Ottessa Moshfegh has a particular talent for writing about vile characters in an engaging way. Her novel “Eileen portrayed an excruciatingly self-conscious protagonist recalling a dark mystery from many year ago. But where the protagonist of that novel was repulsed and embarrassed by her own body, the unnamed narrator of “My Year of Rest and Relaxation” takes easy pride in her beauty and size two figure. But she doesn’t see this as an advantage as she slyly observes “Being pretty only kept me trapped in a world that valued looks above all else.” She’s an art history graduate that comes from a privileged background who sets herself the goal of sleeping as much as possible for a year. Her reasons for this goal are elusive at first and appear to be nothing more than the whim of a jaded spoiled young woman, but gradually it takes on more poignancy as she describes her difficult relationship with her mother and the disappointingly shallow experience of working in an art gallery. This takes place in New York City over the years 2000-2001 and she seems to be asking during this ominous period in which George Bush Jr takes office whether it’s more sensible to sleep through life than live it. Reading this novel is perversely pleasurable with its weary view of the world and the narrator’s overwhelming devotion to her hero Whoopi Goldberg who embodies for her the idea that “Nothing was sacred.”

The narrator has an all-consuming scepticism about human emotions and can’t engage in meaningful exchanges. She reflects “I felt nothing. I could think of feelings, emotions, but I couldn’t bring them up in me.” Her only friend is an old college buddy named Reva who is perpetually insecure, suffers from an eating disorder and aspires to obtain the narrator’s privilege and waist line.

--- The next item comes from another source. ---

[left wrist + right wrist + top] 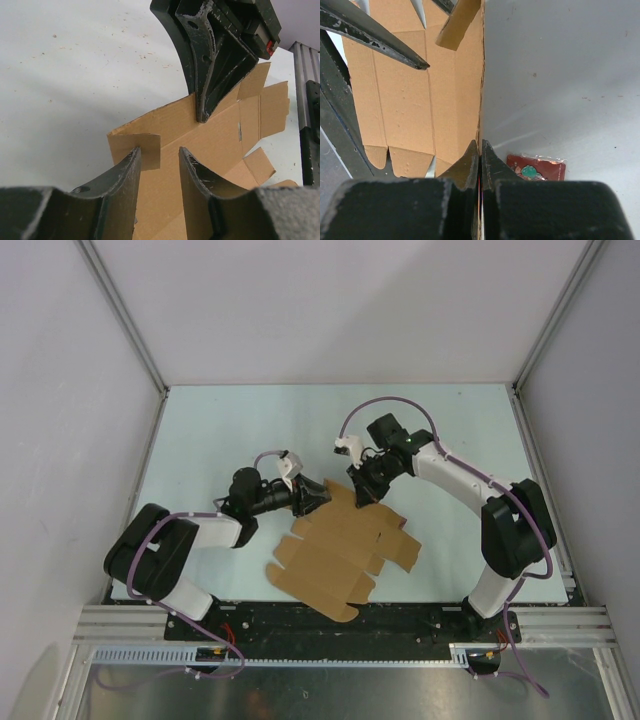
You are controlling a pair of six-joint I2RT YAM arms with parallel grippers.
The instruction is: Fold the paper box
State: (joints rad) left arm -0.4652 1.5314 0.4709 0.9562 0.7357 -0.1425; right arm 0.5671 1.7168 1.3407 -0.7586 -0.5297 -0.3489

But the narrator barely tolerates her and breezily ignores Reva when she confesses that her mother is suffering from cancer or that she has an unwanted pregnancy. Equally any emotion Reva displays towards the narrator is awkwardly accepted like when Reva hugs her at one point and the narrator observes how “I felt like a praying mantis in her arms.” The narrator regularly sees a quack psychiatrist named Dr Tuttle (when she doesn’t sleep through their scheduled appointment) but only in order to obtain worryingly strong doses of sleep medication to aide her in sinking into an unconscious oblivion. Hilariously her doctor can’t even recall that the narrator’s parents are both dead even after she’s told this multiple times and makes extensive notes.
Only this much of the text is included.